Deep Learning Equations

Deep Learning Equations
Author

Benedict Thekkel

1. The Basics: Neural Network as a Function

At its core, a neural network is a function \(f(\mathbf{x}; \mathbf{\theta})\)
- \(\mathbf{x}\) = input vector
- \(\mathbf{\theta}\) = model parameters (weights and biases)

It maps inputs to outputs by applying a series of linear transformations and non-linear activations.


2. Linear Transformation (Affine Function)

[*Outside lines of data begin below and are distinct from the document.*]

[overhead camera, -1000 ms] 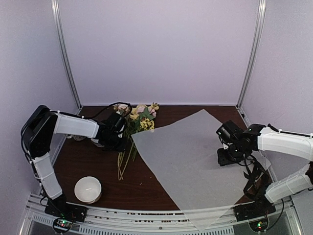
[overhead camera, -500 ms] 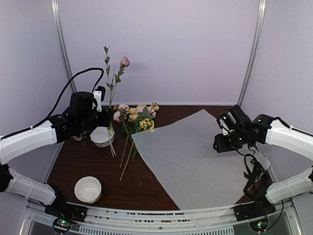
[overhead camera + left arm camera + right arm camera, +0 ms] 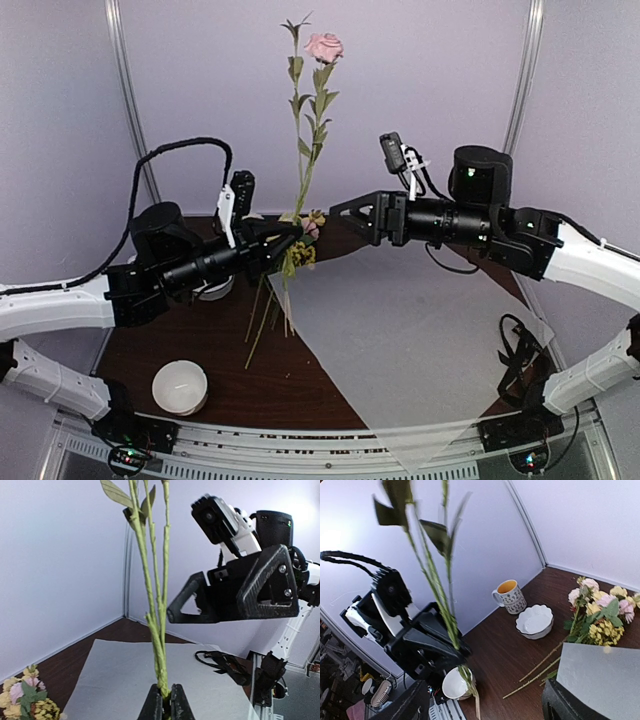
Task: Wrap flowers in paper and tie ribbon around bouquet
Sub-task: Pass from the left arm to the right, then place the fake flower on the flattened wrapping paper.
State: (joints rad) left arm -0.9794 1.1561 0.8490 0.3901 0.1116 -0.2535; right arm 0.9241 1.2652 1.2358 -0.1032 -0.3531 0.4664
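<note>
My left gripper [image 3: 292,232] is raised above the table's middle and shut on the foot of a few thin green stems [image 3: 159,645]. They stand upright and carry leaves and one pink bloom [image 3: 323,46]. The left gripper [image 3: 166,692] pinches them between its black fingers. My right gripper [image 3: 338,212] hangs level, open, just right of those stems [image 3: 437,600], with its jaws wide on either side of them. The rest of the flowers [image 3: 300,250] lie on the table at the paper's left corner. The paper [image 3: 420,340] lies flat. No ribbon shows.
A white bowl [image 3: 180,387] stands near the front left. A scalloped white bowl [image 3: 535,621] and a patterned mug [image 3: 510,596] stand at the back left. Black cables [image 3: 515,350] lie by the paper's right edge. Metal posts frame the back wall.
My left arm has lifted the pink-bloomed stems higher and carried them toward the middle. My right arm has risen off the paper, swung left to the stems and opened its jaws wider.
</note>
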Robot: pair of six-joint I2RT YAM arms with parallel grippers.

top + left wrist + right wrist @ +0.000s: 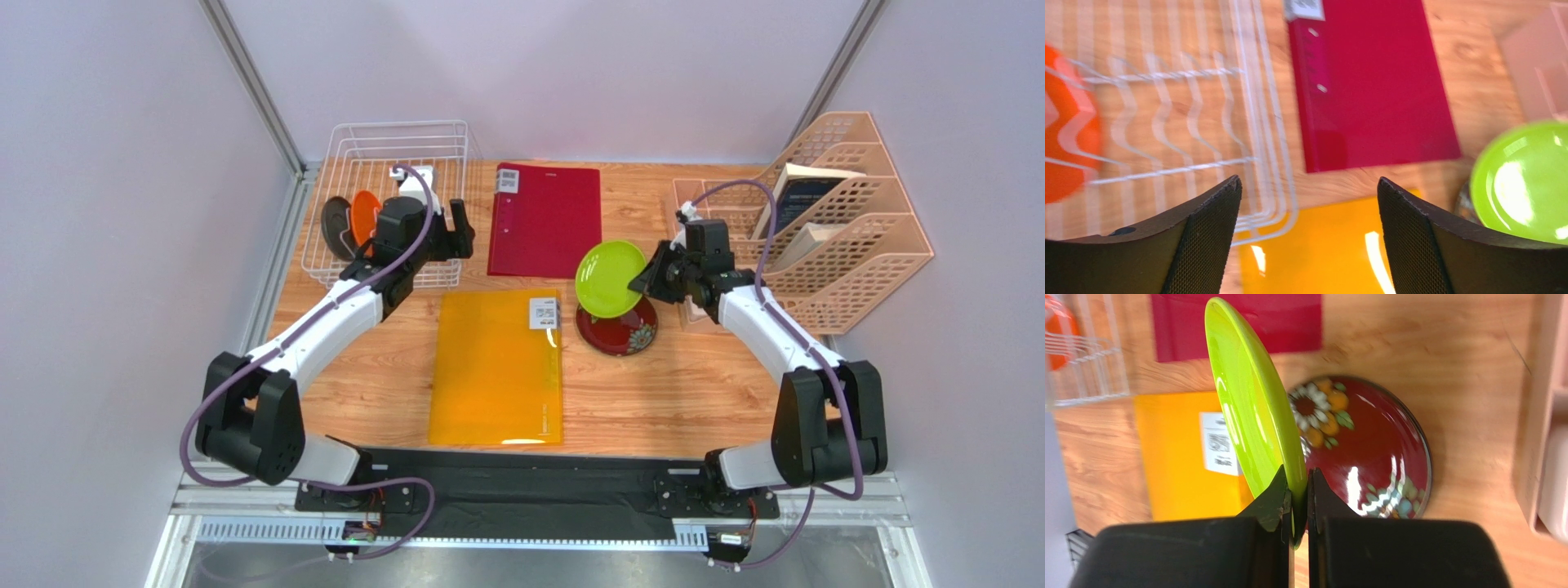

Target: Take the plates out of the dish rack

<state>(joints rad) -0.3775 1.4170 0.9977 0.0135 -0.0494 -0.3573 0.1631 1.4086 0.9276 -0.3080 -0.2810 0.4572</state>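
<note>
green plate pinched on edge over the red one

my right end effector [1295, 484] is pressed together on the rim of the lime green plate [1247, 398], which stands tilted on edge over the worktop [687, 392]. right below it the dark red floral plate [1370, 453] lies flat on the wood, just beside the yellow folder [497, 368]. i cannot tell whether the two plates touch. my left end effector [1309, 184] has its fingers wide apart with nothing between them, hovering at the right side of the white wire dish rack [393, 135], near the red folder [548, 221]. inside the rack the orange plate [364, 214] and a dark plate [336, 223] stand upright side by side towards its left. the peach file organiser [859, 245] sits at the far right.
</note>
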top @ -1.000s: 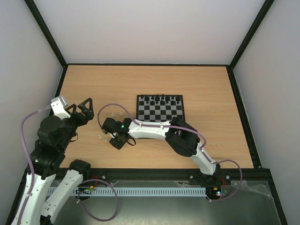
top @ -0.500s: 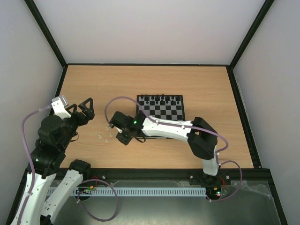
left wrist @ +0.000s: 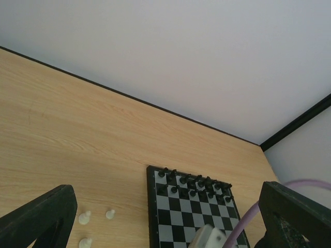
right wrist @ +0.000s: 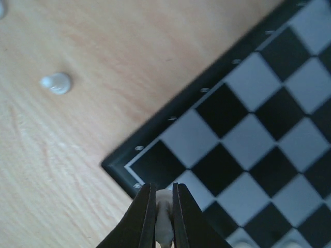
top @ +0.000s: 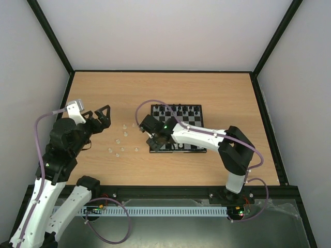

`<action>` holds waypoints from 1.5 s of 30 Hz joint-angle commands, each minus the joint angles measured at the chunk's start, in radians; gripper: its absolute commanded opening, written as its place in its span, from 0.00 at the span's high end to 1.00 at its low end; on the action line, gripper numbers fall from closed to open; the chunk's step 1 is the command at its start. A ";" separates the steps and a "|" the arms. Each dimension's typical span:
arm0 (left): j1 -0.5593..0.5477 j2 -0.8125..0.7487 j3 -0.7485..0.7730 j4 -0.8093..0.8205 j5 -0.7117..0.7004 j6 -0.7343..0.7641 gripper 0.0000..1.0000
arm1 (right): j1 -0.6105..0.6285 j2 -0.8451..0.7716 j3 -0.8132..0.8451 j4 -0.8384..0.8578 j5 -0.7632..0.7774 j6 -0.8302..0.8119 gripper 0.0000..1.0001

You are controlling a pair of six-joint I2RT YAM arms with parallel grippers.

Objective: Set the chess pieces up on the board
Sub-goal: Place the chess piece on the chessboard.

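The board (top: 178,124) lies mid-table, with black chessmen (top: 178,109) on its two far rows. My right gripper (top: 151,136) hovers over the board's near-left corner. In the right wrist view it (right wrist: 164,199) is shut on one white chess piece (right wrist: 164,219) above the corner squares of the board (right wrist: 248,119). Several loose white chess pieces (top: 122,150) stand on the wood left of the board; one shows in the right wrist view (right wrist: 57,82). My left gripper (top: 101,116) is open and empty, left of the pieces. Its wrist view shows the board (left wrist: 178,206) and pieces (left wrist: 84,217).
The right arm's white link (top: 196,135) and its purple cable stretch across the board's near rows and hide them. Black frame rails (top: 160,71) and white walls bound the wooden table (top: 232,103). Bare wood lies behind and to the right of the board.
My right gripper has moved right, from among the loose white pieces to the board's near-left corner, carrying a white piece. My left gripper has shifted slightly right and farther.
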 commanded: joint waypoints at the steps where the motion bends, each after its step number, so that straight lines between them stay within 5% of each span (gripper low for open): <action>1: 0.004 0.010 0.008 0.030 0.038 0.020 0.01 | -0.045 -0.067 -0.032 0.007 0.028 0.017 0.98; 36: 0.004 -0.006 -0.043 0.044 0.027 -0.001 0.01 | -0.082 -0.022 -0.154 0.087 -0.044 0.067 0.95; 45: 0.004 -0.006 -0.041 0.040 0.024 0.001 0.00 | -0.082 -0.005 -0.143 0.090 -0.039 0.067 0.80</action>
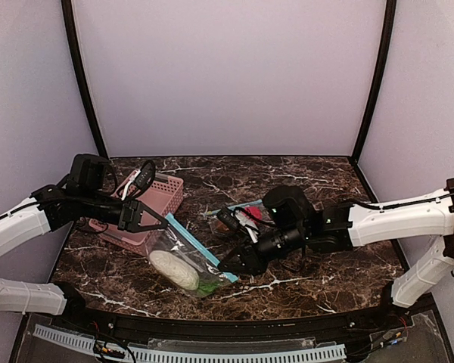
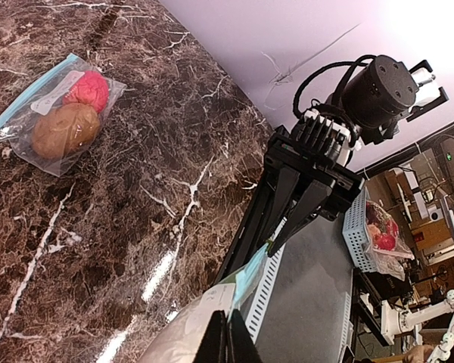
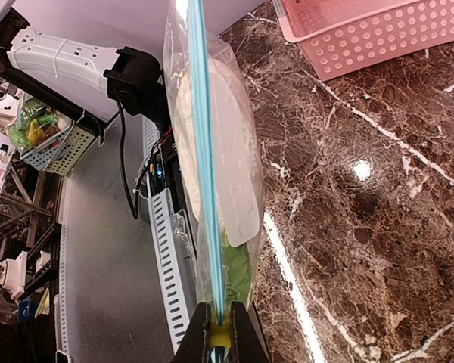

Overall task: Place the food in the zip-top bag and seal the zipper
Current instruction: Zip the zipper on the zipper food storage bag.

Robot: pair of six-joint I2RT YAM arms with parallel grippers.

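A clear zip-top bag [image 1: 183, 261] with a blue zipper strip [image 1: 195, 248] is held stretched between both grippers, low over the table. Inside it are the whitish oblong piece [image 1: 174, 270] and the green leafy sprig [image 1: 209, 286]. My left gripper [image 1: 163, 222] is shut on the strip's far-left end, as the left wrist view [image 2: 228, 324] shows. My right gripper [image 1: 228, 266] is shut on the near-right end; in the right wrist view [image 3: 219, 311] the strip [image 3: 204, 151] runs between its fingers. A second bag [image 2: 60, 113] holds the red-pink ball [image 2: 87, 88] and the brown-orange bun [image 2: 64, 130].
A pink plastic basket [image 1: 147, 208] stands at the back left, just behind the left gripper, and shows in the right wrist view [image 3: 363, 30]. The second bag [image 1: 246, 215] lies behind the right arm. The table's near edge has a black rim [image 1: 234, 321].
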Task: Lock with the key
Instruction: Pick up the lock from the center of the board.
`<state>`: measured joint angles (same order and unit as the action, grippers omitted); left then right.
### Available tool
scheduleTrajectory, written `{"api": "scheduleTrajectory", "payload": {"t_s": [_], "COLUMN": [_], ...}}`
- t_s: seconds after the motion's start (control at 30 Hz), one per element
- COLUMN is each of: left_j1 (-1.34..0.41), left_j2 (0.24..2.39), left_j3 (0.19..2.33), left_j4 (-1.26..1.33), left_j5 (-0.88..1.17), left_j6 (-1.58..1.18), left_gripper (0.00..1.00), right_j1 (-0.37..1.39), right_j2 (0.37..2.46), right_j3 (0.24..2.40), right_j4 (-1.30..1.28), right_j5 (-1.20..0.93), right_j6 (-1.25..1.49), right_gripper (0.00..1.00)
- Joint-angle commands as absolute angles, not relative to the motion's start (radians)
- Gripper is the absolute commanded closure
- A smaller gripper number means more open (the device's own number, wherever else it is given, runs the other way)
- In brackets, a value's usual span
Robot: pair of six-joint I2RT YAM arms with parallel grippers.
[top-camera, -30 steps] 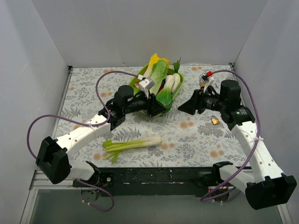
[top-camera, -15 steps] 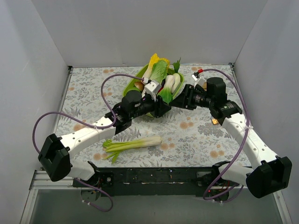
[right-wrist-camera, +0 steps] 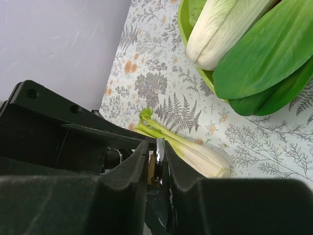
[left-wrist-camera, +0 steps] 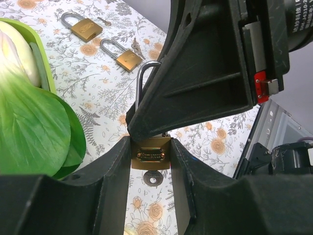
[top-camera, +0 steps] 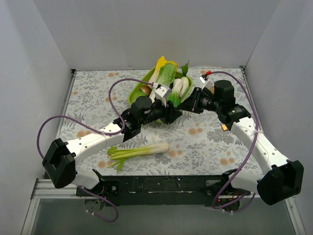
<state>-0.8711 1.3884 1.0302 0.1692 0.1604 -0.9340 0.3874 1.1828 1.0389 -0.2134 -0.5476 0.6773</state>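
Brass shows at the centre of the left wrist view: the padlock (left-wrist-camera: 151,154) is clamped by its body between the left fingers (left-wrist-camera: 113,186), with the key (left-wrist-camera: 150,179) set in its underside. Its steel shackle (left-wrist-camera: 141,83) stands up and appears to be pinched between the right fingers (right-wrist-camera: 128,171), which are drawn narrow. In the top view both arms are stretched inward and meet mid-frame, just before the green basket (right-wrist-camera: 184,19), which is filled with bok choy (right-wrist-camera: 264,54). Bare counter (top-camera: 205,142) is left at lower right and far left, and walls bound three sides. Two spare padlocks (left-wrist-camera: 85,28) are laid at upper left of the left wrist view. A leek (top-camera: 142,151) lies at lower centre of the top view.
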Motion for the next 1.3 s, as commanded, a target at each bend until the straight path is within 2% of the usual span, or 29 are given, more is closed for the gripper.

Each layer in a neural network computes: \[ \mathbf{z} = \mathbf{W} \mathbf{x} + \mathbf{b} \]
- \(\mathbf{W}\) = weight matrix
- \(\mathbf{b}\) = bias vector
- \(\mathbf{z}\) = pre-activation output

Example:

For a single neuron:
\[ z = w_1 x_1 + w_2 x_2 + \dots + w_n x_n + b \]


3. Activation Functions

Activation functions introduce non-linearity.

Function Equation Purpose
Sigmoid \(\sigma(z) = \dfrac{1}{1 + e^{-z}}\) Outputs between \(0\) and \(1\)
Tanh \(\tanh(z) = \dfrac{e^{z} - e^{-z}}{e^{z} + e^{-z}}\) Outputs between \(-1\) and \(1\)
ReLU \(\text{ReLU}(z) = \max(0, z)\) Introduces sparsity
Leaky ReLU \(\text{LeakyReLU}(z) = \max(\alpha z, z)\) Avoids dying neurons
Softmax \(\text{Softmax}(z_i) = \dfrac{e^{z_i}}{\sum_{j} e^{z_j}}\) Outputs probabilities

4. Forward Propagation (The Core Computation)

For a deep neural network with \(L\) layers: \[ \mathbf{a}^{[0]} = \mathbf{x} \\ \mathbf{z}^{[l]} = \mathbf{W}^{[l]} \mathbf{a}^{[l-1]} + \mathbf{b}^{[l]} \\ \mathbf{a}^{[l]} = g^{[l]}(\mathbf{z}^{[l]}) \\ \text{For } l = 1, 2, \dots, L \]
- \(\mathbf{a}^{[l]}\) = activation of layer \(l\)
- \(g^{[l]}\) = activation function for layer \(l\)

Final output:

\[ \hat{\mathbf{y}} = \mathbf{a}^{[L]} \]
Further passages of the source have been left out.